* EXERCISE GOAL *
Restate the listing that follows word for word, without its pictures.

* DATA SECTION *
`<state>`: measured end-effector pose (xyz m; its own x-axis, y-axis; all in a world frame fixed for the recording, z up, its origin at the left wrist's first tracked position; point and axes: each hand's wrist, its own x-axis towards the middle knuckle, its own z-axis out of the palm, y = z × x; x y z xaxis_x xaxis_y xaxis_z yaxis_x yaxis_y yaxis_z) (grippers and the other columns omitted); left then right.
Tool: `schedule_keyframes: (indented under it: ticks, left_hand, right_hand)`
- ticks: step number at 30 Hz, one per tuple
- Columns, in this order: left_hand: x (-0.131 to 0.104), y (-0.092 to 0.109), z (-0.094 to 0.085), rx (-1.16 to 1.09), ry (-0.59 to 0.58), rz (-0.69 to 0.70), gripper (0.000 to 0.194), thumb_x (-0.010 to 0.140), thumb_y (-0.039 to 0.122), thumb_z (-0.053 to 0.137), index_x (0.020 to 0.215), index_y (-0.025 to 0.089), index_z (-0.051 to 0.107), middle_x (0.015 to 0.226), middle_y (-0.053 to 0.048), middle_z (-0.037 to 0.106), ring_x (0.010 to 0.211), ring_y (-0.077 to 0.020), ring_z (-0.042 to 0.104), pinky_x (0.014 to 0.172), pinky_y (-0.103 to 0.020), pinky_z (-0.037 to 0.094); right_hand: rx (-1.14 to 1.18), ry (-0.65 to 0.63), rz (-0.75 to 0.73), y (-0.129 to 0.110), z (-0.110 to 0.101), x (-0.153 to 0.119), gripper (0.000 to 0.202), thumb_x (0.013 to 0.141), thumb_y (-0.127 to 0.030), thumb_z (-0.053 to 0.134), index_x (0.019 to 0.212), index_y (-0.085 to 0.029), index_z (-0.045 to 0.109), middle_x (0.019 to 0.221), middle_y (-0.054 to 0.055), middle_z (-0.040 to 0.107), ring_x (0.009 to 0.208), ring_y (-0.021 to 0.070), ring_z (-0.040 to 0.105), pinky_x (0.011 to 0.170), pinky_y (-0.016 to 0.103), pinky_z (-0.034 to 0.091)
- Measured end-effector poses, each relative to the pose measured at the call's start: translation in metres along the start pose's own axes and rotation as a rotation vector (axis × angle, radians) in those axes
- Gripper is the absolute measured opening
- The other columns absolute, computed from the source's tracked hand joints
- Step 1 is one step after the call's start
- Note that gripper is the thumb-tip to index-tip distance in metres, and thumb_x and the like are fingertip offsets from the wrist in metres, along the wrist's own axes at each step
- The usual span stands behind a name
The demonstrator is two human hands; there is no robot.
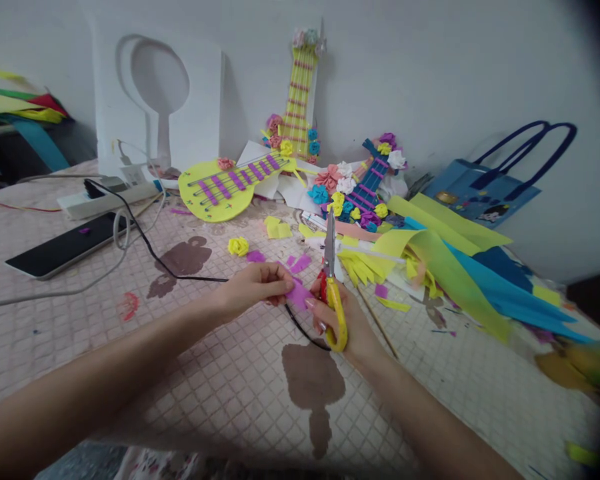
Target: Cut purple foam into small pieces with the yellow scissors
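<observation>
My left hand [260, 288] pinches one end of a small purple paper piece [298, 294] above the table. The fingertips of my right hand [347, 323] touch the paper's other end. Hooked in that same right hand is a pair of scissors [336, 313] with yellow and red handles, its blades pointing up and away, clear of the paper. Just beyond my hands lie purple paper scraps [300, 264] and a yellow paper flower [239, 247]. A black cable [165, 267] runs beneath both hands.
A yellow paper guitar [217, 207] lies behind, near two flower-trimmed guitar shapes. Crepe paper strips [460, 280] and a blue bag [480, 190] are at right. A power strip [113, 200] and a dark tablet-like device [65, 247] are at left. A thin stick [377, 321] lies by my right hand.
</observation>
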<state>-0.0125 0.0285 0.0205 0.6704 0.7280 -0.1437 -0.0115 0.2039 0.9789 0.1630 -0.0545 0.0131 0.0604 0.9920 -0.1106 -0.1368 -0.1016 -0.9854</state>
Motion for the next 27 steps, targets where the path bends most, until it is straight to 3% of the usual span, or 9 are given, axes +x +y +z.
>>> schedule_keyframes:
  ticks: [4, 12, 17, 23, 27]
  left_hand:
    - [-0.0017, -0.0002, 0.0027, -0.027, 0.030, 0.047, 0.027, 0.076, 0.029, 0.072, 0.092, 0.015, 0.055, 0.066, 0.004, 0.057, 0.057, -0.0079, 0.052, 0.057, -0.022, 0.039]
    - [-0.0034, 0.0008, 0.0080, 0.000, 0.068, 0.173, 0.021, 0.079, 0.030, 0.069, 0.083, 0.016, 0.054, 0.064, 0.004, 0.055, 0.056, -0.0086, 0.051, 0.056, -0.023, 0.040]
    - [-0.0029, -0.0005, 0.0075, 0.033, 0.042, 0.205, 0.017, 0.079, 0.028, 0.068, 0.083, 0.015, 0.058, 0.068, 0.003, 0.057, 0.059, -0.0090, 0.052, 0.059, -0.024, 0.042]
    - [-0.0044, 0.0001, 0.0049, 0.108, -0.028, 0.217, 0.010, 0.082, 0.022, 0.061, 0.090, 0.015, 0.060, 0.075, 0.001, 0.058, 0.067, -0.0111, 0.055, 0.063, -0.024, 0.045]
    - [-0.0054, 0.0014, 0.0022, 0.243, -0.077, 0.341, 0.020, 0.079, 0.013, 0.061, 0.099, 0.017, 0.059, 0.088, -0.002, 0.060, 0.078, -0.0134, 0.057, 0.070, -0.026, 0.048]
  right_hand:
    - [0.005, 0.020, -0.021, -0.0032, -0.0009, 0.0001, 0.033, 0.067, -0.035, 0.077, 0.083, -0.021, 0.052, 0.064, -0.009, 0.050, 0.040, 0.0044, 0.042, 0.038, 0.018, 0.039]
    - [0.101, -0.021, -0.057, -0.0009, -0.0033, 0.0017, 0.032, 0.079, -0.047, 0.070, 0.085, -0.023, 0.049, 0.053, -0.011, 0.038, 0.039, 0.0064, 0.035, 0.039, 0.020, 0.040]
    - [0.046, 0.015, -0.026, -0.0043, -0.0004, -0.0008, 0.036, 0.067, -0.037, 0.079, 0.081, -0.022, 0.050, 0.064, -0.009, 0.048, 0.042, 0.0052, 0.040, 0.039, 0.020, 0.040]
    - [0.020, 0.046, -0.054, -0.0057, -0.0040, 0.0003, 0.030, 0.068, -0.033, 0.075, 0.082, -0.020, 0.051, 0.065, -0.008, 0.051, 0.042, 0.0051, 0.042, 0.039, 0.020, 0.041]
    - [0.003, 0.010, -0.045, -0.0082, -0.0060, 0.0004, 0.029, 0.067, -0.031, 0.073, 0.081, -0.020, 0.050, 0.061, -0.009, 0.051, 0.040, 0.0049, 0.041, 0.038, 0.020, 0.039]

* RESPONSE *
`<state>`: measured end-effector pose (xyz m; its own x-axis, y-axis; all in a world frame fixed for the recording, z up, its origin at the left wrist's first tracked position; point and axes: each hand's wrist, its own x-axis towards the middle knuckle, its own z-axis out of the palm, y = z × x; x y z xaxis_x xaxis_y xaxis_z yaxis_x yaxis_y yaxis_z) (grippers and the other columns omitted); left then right.
Tool: `schedule_keyframes: (indented under it: ticks, left_hand, right_hand)`
- ticks: step number at 30 Hz, one per tuple
- Columns, in this order: left_hand: x (-0.131 to 0.104), y (-0.092 to 0.109), z (-0.094 to 0.085), rx (-1.16 to 1.09), ry (-0.59 to 0.58), rz (-0.69 to 0.70), gripper (0.000 to 0.194), thumb_x (-0.010 to 0.140), thumb_y (-0.039 to 0.122), thumb_z (-0.053 to 0.137), index_x (0.020 to 0.215), index_y (-0.025 to 0.089), index_z (-0.051 to 0.107), middle_x (0.015 to 0.226), middle_y (-0.053 to 0.048), middle_z (-0.037 to 0.106), ring_x (0.010 to 0.211), ring_y (-0.077 to 0.020), ring_z (-0.042 to 0.104), pinky_x (0.014 to 0.172), pinky_y (-0.103 to 0.020), pinky_z (-0.037 to 0.094); right_hand: rx (-1.14 to 1.18), ry (-0.65 to 0.63), rz (-0.75 to 0.73), y (-0.129 to 0.110), z (-0.110 to 0.101), x (-0.153 to 0.119), gripper (0.000 to 0.202), thumb_x (0.013 to 0.141), thumb_y (-0.127 to 0.030), thumb_z (-0.053 to 0.134), index_x (0.019 to 0.212), index_y (-0.085 to 0.029), index_z (-0.045 to 0.109), middle_x (0.019 to 0.221), middle_y (-0.054 to 0.055), middle_z (-0.040 to 0.107), ring_x (0.009 to 0.208), ring_y (-0.021 to 0.070), ring_z (-0.040 to 0.105), pinky_x (0.011 to 0.170), pinky_y (-0.016 to 0.103), pinky_z (-0.034 to 0.091)
- Measured end-effector poses, each relative to the pose measured at the call's start: translation in metres along the start pose's own axes and rotation as a rotation vector (axis × angle, radians) in those axes
- Gripper is the absolute measured opening
- The other columns absolute, computed from the source's tracked hand joints
- Step 1 is one step after the call's start
- Note that gripper is the thumb-tip to index-tip distance in metres, and thumb_x and the like are fingertip offsets from the wrist in metres, along the wrist's own axes at each step
- The usual span stands behind a name
The demonstrator is two human hands; there is no robot.
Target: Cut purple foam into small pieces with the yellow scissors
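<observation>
My left hand [260, 288] pinches one end of a small purple paper piece [298, 294] above the table. The fingertips of my right hand [347, 323] touch the paper's other end. Hooked in that same right hand is a pair of scissors [336, 313] with yellow and red handles, its blades pointing up and away, clear of the paper. Just beyond my hands lie purple paper scraps [300, 264] and a yellow paper flower [239, 247]. A black cable [165, 267] runs beneath both hands.
A yellow paper guitar [217, 207] lies behind, near two flower-trimmed guitar shapes. Crepe paper strips [460, 280] and a blue bag [480, 190] are at right. A power strip [113, 200] and a dark tablet-like device [65, 247] are at left. A thin stick [377, 321] lies by my right hand.
</observation>
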<state>-0.0125 0.0285 0.0205 0.6704 0.7280 -0.1437 -0.0115 0.2039 0.9789 0.1630 -0.0545 0.0131 0.0604 0.9920 -0.1106 -0.1368 -0.1016 -0.9854</state>
Motion for the next 27 steps, targets where the path bends most, until it is straight to 3% of the usual span, or 9 are given, axes +x +y +z.
>>> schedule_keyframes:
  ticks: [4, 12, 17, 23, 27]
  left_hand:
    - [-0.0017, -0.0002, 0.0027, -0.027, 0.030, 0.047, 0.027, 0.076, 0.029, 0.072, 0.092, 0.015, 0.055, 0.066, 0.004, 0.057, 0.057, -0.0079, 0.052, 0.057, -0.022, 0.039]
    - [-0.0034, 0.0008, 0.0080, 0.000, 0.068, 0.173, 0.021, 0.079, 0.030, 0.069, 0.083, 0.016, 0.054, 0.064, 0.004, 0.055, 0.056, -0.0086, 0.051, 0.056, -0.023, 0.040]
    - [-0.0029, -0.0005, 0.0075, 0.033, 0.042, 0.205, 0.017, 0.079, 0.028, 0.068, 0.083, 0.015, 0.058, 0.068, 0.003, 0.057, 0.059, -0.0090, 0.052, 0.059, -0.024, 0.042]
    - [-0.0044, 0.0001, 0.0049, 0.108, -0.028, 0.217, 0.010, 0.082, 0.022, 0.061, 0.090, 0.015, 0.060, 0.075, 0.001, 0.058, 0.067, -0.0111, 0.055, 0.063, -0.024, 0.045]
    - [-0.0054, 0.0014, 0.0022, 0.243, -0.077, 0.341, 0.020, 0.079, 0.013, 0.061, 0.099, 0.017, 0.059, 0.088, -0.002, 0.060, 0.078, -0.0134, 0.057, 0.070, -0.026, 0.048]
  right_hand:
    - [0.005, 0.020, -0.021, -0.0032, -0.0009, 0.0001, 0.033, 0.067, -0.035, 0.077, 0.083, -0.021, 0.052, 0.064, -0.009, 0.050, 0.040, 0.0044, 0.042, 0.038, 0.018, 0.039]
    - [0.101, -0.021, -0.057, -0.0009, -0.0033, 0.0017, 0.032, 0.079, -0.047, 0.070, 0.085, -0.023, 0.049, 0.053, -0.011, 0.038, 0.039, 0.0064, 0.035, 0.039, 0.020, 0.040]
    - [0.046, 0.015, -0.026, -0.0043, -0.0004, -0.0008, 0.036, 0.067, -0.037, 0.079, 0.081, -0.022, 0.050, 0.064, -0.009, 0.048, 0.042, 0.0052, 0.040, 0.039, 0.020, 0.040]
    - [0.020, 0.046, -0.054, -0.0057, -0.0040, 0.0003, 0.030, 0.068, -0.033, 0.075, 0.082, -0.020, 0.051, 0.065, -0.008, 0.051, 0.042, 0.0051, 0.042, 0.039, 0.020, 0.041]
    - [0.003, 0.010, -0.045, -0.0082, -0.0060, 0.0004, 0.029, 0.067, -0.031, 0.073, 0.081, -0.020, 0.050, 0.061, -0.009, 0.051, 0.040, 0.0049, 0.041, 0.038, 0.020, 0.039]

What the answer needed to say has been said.